Work to be completed:
Up to and including the line that contains "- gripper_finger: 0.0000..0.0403", reproduce every line exactly, beginning with the first line below.

*** Opening Stored data ***

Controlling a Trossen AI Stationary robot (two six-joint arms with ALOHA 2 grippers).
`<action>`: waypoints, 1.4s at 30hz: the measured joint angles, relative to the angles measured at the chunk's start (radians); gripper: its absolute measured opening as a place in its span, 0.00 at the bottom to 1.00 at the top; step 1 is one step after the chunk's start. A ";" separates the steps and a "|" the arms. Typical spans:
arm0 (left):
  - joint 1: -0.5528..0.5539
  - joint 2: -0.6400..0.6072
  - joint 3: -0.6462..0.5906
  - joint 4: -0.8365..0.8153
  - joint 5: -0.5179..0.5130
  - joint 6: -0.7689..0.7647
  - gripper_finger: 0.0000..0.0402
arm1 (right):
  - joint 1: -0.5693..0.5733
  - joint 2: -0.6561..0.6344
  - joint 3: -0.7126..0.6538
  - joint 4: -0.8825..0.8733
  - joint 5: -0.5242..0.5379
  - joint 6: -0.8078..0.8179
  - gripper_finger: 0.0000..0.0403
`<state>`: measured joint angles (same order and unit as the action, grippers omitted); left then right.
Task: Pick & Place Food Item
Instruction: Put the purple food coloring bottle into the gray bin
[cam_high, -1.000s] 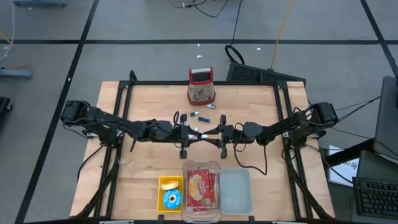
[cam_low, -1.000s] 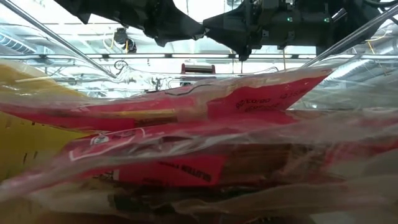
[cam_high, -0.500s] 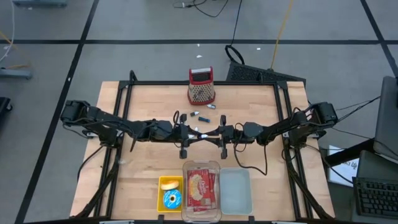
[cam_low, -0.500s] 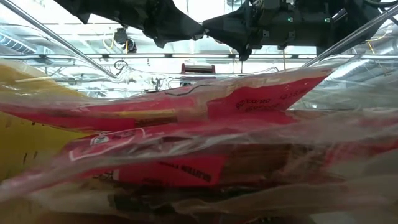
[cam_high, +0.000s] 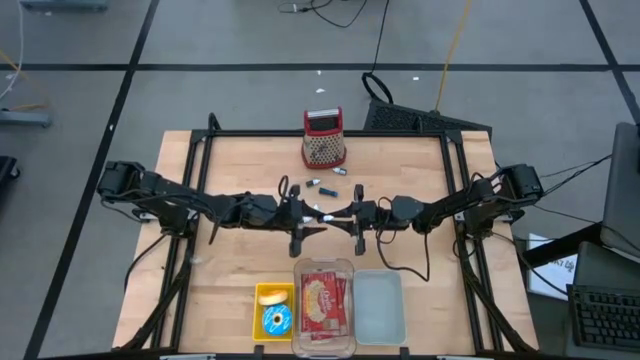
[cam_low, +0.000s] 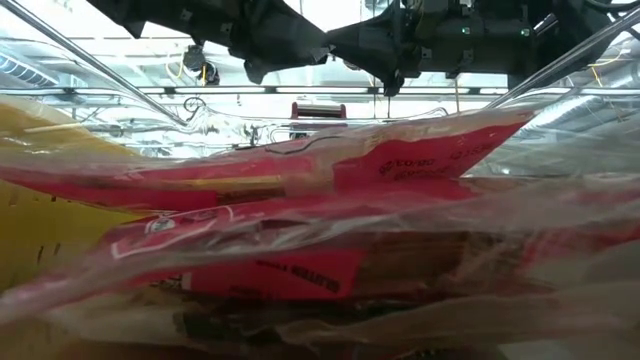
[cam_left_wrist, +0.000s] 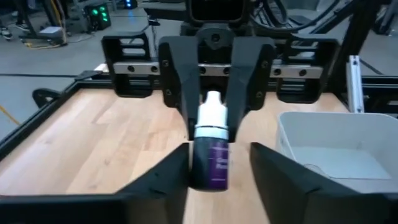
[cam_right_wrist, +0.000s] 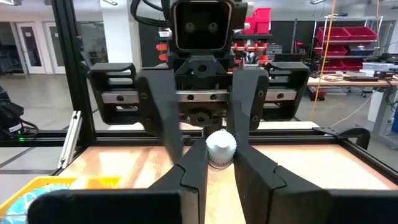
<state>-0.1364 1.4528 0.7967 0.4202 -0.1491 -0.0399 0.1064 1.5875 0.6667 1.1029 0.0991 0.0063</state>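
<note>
At the front edge of the bench (cam_high: 240, 160) three containers stand side by side. On the left is a yellow tray (cam_high: 258, 312) with a pale yellow item (cam_high: 271, 296) and a blue round thing (cam_high: 277, 320) in it. In the middle is a clear tub (cam_high: 297, 270) holding a red packet (cam_high: 323, 303), which fills the low view almost wholly. On the right is a pale bin (cam_high: 380, 308) with nothing showing in it.

Just beyond the tub, over the middle of the bench, the two arms reach in from opposite sides and meet tip to tip. Between them is a small bottle (cam_high: 328, 216), dark purple with a white cap, lifted clear of the wood and lying level. The right hand (cam_high: 345, 218) is closed narrow on the bottle at its white cap end; in the right wrist view both fingers press against the cap. The left hand (cam_high: 312, 221) is at the bottle's dark end with its fingers spread wide, a gap on each side, so that they do not touch the bottle.

Farther back, a few small loose objects (cam_high: 320, 182), too small to identify, lie on the wood. Near the far edge stands what looks like a metal grater (cam_high: 324, 140) with a red top, upright.
</note>
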 joint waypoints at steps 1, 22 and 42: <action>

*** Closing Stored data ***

Task solution:
Controlling a Trossen AI Stationary robot (two six-joint arms with ALOHA 2 grippers).
`<action>`: waypoints, 1.4s at 30hz: the measured joint angles, relative to the angles measured at the chunk's start (radians); gripper: its absolute measured opening as a place in its span, 0.00 at the bottom to 1.00 at the top; step 1 is one step after the chunk's start. A ";" separates the steps and a "|" the arms. Typical spans:
arm0 (left):
  - joint 1: -0.5528..0.5539
  - joint 2: -0.6400..0.6072
  - joint 3: -0.6462..0.5906
  - joint 4: -0.8365..0.8153
  - joint 5: -0.5179..0.5130
  - joint 6: -0.7689..0.7647
  - gripper_finger: 0.0000..0.0402
arm1 (right):
  - joint 1: -0.5693..0.5733
  - joint 2: -0.6561..0.6344
  - joint 3: -0.7126..0.6538
  - joint 4: -0.8825..0.8733
  - joint 5: -0.5242..0.5379
  - joint 6: -0.8078..0.8179
  - gripper_finger: 0.0000..0.0403

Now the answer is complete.